#### Problem requirements
Please return every line of the records that contains the word "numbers".

Items from a data source
##############################
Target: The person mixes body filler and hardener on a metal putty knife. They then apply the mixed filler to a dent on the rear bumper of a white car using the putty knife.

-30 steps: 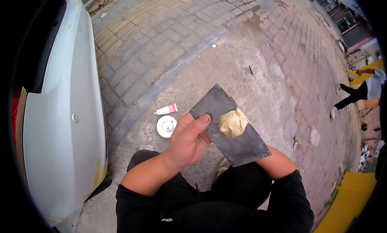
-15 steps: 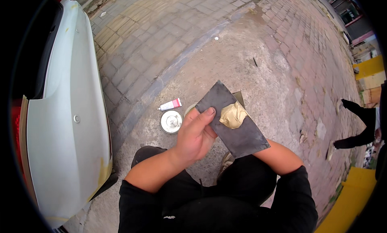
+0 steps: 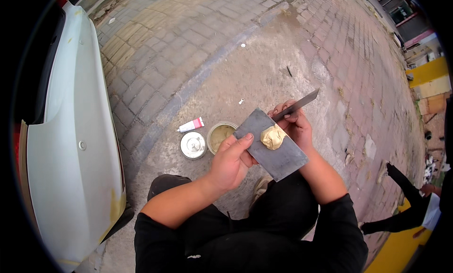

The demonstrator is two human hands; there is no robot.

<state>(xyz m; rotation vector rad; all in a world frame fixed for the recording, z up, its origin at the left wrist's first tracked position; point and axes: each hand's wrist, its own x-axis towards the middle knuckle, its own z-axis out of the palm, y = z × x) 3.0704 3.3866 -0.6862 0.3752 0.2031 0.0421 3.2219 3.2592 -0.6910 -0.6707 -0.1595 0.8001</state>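
Observation:
My left hand [image 3: 230, 165] is closed on a dark grey flat plate [image 3: 279, 166], its thumb on the near left part of the top. A lump of tan paste [image 3: 272, 137] sits on the plate with a folded, creased surface. Beyond the plate's far right edge, my right hand [image 3: 300, 129] is closed round a dark, thin scraper blade [image 3: 303, 104]. The blade slants up to the right, clear of the paste. Some of my right fingers are hidden behind the plate and blade.
On the concrete to the left are an open round tin [image 3: 208, 139], a silvery round lid [image 3: 193, 146] and a white and red tube [image 3: 190, 125]. A pale car body panel [image 3: 75, 178] with yellowish patches fills the left side. Another person [image 3: 401, 197] is at the right.
My right hand has come out from behind the plate with the scraper raised. The plate is tilted flatter. The open tin shows more, and the other person has moved nearer.

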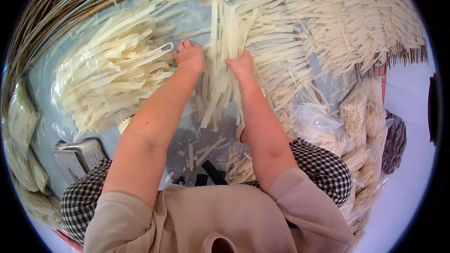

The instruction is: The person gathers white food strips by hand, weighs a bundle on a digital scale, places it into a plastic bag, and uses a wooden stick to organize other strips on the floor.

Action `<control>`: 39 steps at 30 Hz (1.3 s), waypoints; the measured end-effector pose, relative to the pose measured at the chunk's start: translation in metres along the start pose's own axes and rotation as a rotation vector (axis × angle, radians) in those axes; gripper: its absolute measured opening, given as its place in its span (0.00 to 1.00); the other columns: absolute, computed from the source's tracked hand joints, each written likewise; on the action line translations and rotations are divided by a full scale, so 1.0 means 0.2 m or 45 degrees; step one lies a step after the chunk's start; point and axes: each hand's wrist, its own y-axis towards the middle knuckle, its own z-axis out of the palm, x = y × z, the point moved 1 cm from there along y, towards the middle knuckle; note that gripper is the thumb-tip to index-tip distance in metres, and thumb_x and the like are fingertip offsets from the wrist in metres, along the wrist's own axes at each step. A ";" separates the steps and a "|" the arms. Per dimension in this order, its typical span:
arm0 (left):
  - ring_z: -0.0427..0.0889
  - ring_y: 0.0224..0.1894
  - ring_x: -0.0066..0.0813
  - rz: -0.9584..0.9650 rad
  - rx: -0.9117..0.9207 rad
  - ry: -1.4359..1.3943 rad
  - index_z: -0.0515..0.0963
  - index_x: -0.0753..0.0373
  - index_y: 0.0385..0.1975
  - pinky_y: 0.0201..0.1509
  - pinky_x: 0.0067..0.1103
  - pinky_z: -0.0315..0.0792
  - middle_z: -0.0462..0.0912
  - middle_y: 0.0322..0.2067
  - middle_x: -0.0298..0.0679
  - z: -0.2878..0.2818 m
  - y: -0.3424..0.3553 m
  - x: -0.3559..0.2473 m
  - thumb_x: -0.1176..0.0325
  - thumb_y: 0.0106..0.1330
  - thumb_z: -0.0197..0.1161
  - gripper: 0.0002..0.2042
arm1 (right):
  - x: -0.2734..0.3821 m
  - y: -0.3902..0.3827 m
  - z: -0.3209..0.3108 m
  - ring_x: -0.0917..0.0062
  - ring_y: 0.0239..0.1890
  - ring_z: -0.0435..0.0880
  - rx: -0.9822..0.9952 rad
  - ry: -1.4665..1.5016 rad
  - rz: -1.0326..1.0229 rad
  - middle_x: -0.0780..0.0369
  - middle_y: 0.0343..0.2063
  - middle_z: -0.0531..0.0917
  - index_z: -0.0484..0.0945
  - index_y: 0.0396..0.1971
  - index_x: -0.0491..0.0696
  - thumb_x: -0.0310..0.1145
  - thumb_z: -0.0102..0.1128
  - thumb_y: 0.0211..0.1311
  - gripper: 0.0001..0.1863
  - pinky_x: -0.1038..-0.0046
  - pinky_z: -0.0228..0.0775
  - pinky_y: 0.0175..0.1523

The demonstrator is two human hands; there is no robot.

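My right hand (239, 65) is closed on a bunch of long pale flat strips (226, 33), its thumb across them, with the ends hanging down below. Just left of the bunch, my left hand (189, 57) has bent, slightly parted fingers and nothing clearly in them, close to some loose strips. Beside it on the left lies a large loose pile of wider pale strips (105, 72), partly on clear plastic. To the right, more thin strips (276, 33) spread over the blue-grey surface (185, 140) and run into a dense, fringed layer (356, 23).
Brown rods (56, 4) arch at the top left. Bagged strips line the left (22, 112) and right (351, 122) edges. A metal object (84, 150) sits by my left knee, black pieces (211, 171) lie before my body, and a dark textured item (393, 140) is far right.
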 end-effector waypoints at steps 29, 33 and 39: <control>0.73 0.56 0.37 0.353 0.462 -1.422 0.58 0.67 0.64 0.60 0.28 0.67 0.73 0.55 0.48 -0.40 -0.27 -0.34 0.49 0.48 0.74 0.47 | 0.24 -0.49 -0.23 0.68 0.53 0.74 0.043 0.881 -0.596 0.56 0.51 0.75 0.64 0.59 0.42 0.28 0.56 0.56 0.28 0.69 0.67 0.57; 0.76 0.52 0.35 0.423 0.173 -1.471 0.65 0.67 0.59 0.57 0.27 0.69 0.76 0.50 0.45 -0.73 -0.55 -0.35 0.53 0.48 0.74 0.40 | 0.50 -0.83 -0.48 0.66 0.56 0.73 0.041 0.754 -0.961 0.54 0.55 0.73 0.63 0.59 0.40 0.33 0.61 0.53 0.33 0.68 0.65 0.59; 0.81 0.41 0.29 0.441 0.122 -2.039 0.76 0.64 0.46 0.45 0.28 0.75 0.81 0.38 0.39 -1.16 -0.87 -0.17 0.66 0.54 0.69 0.20 | 0.79 -1.28 -0.78 0.56 0.50 0.77 -0.421 0.047 -1.459 0.48 0.47 0.77 0.64 0.60 0.42 0.36 0.65 0.50 0.36 0.64 0.67 0.58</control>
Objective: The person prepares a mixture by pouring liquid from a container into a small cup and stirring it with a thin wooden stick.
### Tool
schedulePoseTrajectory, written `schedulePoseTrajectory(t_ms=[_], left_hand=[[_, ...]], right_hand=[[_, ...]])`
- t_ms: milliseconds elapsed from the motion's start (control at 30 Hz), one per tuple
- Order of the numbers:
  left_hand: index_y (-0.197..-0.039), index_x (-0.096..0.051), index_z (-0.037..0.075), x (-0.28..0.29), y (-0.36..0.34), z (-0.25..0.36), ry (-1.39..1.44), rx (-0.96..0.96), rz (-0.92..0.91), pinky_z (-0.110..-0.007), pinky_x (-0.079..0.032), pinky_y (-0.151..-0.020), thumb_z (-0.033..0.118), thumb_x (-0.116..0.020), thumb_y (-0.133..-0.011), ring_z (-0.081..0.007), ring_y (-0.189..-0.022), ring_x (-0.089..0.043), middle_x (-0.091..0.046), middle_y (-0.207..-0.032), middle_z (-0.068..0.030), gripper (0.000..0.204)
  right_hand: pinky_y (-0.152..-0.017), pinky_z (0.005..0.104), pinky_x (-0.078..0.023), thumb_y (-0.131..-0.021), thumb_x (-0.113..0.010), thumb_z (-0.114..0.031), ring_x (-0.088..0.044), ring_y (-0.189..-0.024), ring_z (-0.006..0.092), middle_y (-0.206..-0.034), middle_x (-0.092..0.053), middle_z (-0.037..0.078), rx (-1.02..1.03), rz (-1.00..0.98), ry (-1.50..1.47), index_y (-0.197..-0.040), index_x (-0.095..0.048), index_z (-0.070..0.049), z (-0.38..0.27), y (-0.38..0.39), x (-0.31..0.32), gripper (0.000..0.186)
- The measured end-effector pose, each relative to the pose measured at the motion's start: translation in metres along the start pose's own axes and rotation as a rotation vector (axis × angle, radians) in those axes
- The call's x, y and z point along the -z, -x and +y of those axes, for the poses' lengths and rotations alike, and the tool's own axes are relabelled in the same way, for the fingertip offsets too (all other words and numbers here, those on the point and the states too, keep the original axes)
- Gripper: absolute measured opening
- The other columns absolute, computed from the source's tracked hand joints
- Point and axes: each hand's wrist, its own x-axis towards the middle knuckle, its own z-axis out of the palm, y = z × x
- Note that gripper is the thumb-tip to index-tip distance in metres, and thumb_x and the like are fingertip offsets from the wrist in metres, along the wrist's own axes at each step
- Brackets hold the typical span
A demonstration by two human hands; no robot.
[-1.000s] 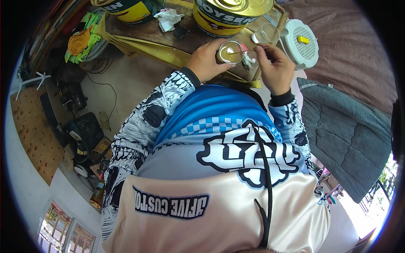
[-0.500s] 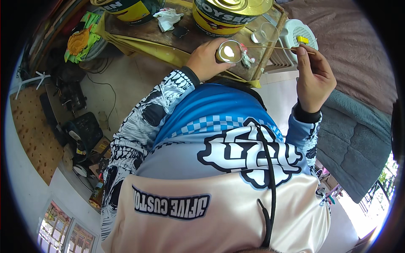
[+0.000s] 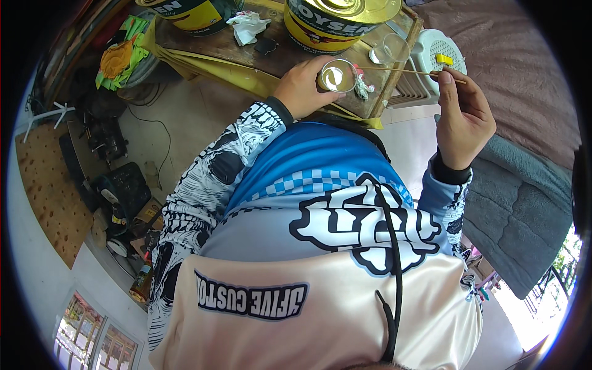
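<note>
My left hand (image 3: pixel 300 89) is closed around a small clear cup (image 3: pixel 338 76) of yellowish liquid, held over the front edge of a worn wooden table (image 3: pixel 269 63). In my right hand (image 3: pixel 464 111), pinched between thumb and fingers, is a thin wooden stick (image 3: pixel 398 69), lying nearly level. Its left end reaches close to the cup's right side; whether it touches the rim I cannot tell. A second clear cup (image 3: pixel 394 49) stands behind, and a crumpled stained tissue (image 3: pixel 364 90) lies just right of the held cup.
Two large tins (image 3: pixel 327 38) (image 3: pixel 195 18), a white tissue (image 3: pixel 246 31) and a dark scrap (image 3: pixel 265 46) are on the table. At right are a white perforated plastic item (image 3: pixel 453 46) and a grey quilted cloth (image 3: pixel 509 216). Dark equipment (image 3: pixel 120 191) and cables lie at left.
My right hand has moved right and lower, drawing the stick out from over the middle of the cup. My left hand with the cup has stayed about in place.
</note>
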Motion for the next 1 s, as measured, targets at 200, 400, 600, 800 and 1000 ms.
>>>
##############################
#### Task solution
- Order of the numbers:
- The call's x, y and z point along the -z, -x and +y of those axes, for the poses' lengths and rotations alike, and the tool's own axes are relabelled in the same way, for the fingertip offsets too (all other words and numbers here, those on the point and the states too, keep the original axes)

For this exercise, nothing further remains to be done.